The court was persuaded that Easyway’s website did target the UK for a number of reasons: the international nature of the services themselves being offered to international tourists, the frequently generated sales enquiries from UK consumers and the engagement of Easyway in communications with those consumers, the fact that the English version of the website must have been targeted at an English speaking market. On the point of the services being performed overseas, the court decided that the fact that services are actually delivered abroad is not a defence to an infringement claim if the offer for the services is made in the UK. As a consequence, the court determined that the Easyway website amounted to use in the UK.
It then followed that provided Easygroup could establish a likelihood of confusion between their family of marks and the marks used by Easyway, infringement would arise. Easygroup successfully demonstrated a likelihood of confusion between their claimed family of EASY marks and the EASYWAY marks, and therefore Easygroup was successful in its infringement claim.
Top Tip: When launching proceedings, or when defending against proceedings, consider jurisdiction and consider carefully the manner in which your website or other online presence targets consumers.
- Alyssa Smith Jewellery Ltd v Alisa Goodstone t/a Alyssa Jewellery Design
ALYSSA SMITH started out in jewellery design as a sole trader in 2009 before incorporating as a limited company in 2012. The company operated under the website www.alyssasmith.co.uk, a Facebook page, and the Twitter account @AlyssaJewellery. Since their launch, the company amassed a significant social media following, and won numerous industry and business awards.
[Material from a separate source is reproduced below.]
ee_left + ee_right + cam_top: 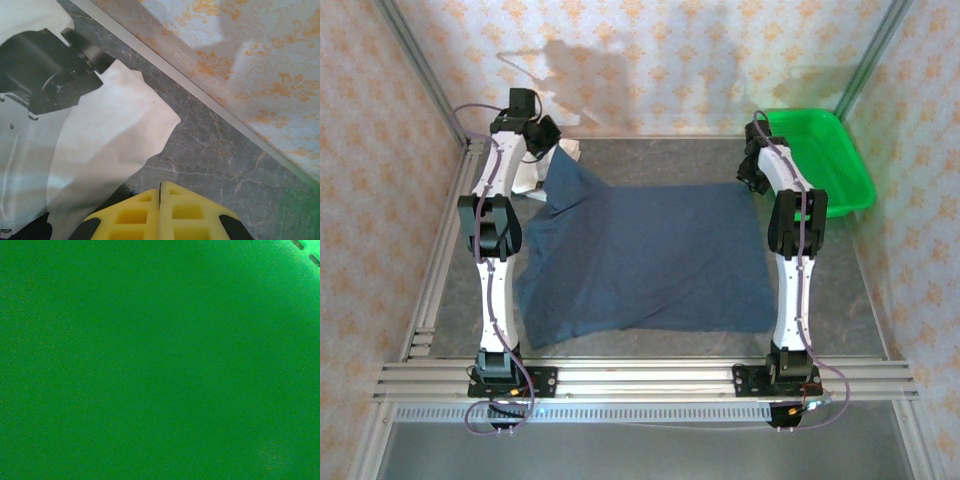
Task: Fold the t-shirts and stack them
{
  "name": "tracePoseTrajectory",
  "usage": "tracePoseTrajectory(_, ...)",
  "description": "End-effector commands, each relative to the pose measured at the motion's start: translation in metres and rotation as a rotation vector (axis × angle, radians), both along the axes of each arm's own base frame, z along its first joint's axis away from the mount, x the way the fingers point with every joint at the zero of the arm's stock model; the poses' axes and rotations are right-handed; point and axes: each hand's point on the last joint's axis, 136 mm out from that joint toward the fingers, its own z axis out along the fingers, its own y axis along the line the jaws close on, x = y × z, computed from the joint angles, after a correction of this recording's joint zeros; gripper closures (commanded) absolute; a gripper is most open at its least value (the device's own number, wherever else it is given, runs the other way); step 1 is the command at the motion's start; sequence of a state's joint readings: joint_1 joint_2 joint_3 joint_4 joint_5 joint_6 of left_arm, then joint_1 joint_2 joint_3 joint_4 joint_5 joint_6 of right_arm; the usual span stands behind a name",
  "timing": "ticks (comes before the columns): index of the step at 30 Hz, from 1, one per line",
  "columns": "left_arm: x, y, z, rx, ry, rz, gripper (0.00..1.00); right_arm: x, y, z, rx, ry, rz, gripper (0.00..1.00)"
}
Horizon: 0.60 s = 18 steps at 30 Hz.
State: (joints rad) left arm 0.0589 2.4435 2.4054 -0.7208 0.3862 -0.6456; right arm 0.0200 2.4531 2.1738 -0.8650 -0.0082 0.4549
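My left pincer [160, 186] is closed, its yellow pads pressed flat together. I see no cloth between the tips in my wrist view. It hangs over the far left corner of the table [820, 290], close to the back wall.

Just beneath and beside it lies the white shirt [110, 135], crumpled, with a black printed patch showing. From above, a corner of the navy shirt [650, 255] rises to a peak right beside this pincer. Whether I am pinching that corner I cannot tell.

The rest of the navy shirt spreads open across the middle of the table between my two arms. It is mostly flat, and rumpled along its left edge. It overlaps the white shirt at the far left.

My right pincer [756, 165] is at the far right, next to the green basket [840, 170]. Its camera sees plain green, so I cannot tell whether it is open or closed.

I judge the job barely begun: neither shirt is folded and nothing is stacked. Both folds and the stacking remain.
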Motion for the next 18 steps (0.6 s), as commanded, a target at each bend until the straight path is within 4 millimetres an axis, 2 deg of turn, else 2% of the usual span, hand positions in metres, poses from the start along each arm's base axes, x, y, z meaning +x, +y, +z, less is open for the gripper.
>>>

In 2012, another individual, Alisa Goodstone started trading under the name ALYSSA JEWELLERY DESIGN. She too was a prolific user of social media via the Twitter account @Alyssabracelet, and Facebook, Instagram and Pinterest accounts under the name ALYSSA JEWELLERY DESIGN.
After discovering some instances of consumer confusion between the two brands, ALYSSA SMITH sued ALYSSA JEWELLERY DESIGN for passing off. ALYSSA SMITH had no real trouble in establishing the classical trinity of passing off; goodwill, misrepresentation and damage.
The judge had no issue in acknowledging the goodwill following an impressive amount of evidence including a significant social media presence, high profile press coverage, celebrity endorsements and numerous industry awards.
The defendant’s lack of brand clearance went a long way to helping establish misrepresentation: the judge was dismissive of the defendant’s reasoning behind choosing the name and found it confusing and contradictory, in particular given that the defendant had adopted the Twitter handle @Alyssabracelet upon finding that the handle @Alyssajewellery was already taken by the claimant, and that the defendant claimed to have done a trade mark search but no other online clearance searching, which the judge found somewhat surprising stating that anything more than a trivial online search would have located the claimant’s business.
On the point of damage, although the judge was not convinced that the defendant chose the name deliberately to deceive, she concluded that the defendant had shown “rather foolish willingness to live dangerously”, and clarified that intent to misrepresent is not a requisite to prove passing off if there is likely to be deception as a consequence of the defendant’s acts. Ultimately, the judge found that the signs were highly similar, that the goods concerned were essentially identical, and that the defendant’s actions amounted to misrepresentation which would cause damage to the claimant’s goodwill, and Alyssa Smith succeeded in her passing off action.
Top Tip: Make sure you conduct proper trade mark clearance searching. Unregistered – as well as registered – rights can be used against you!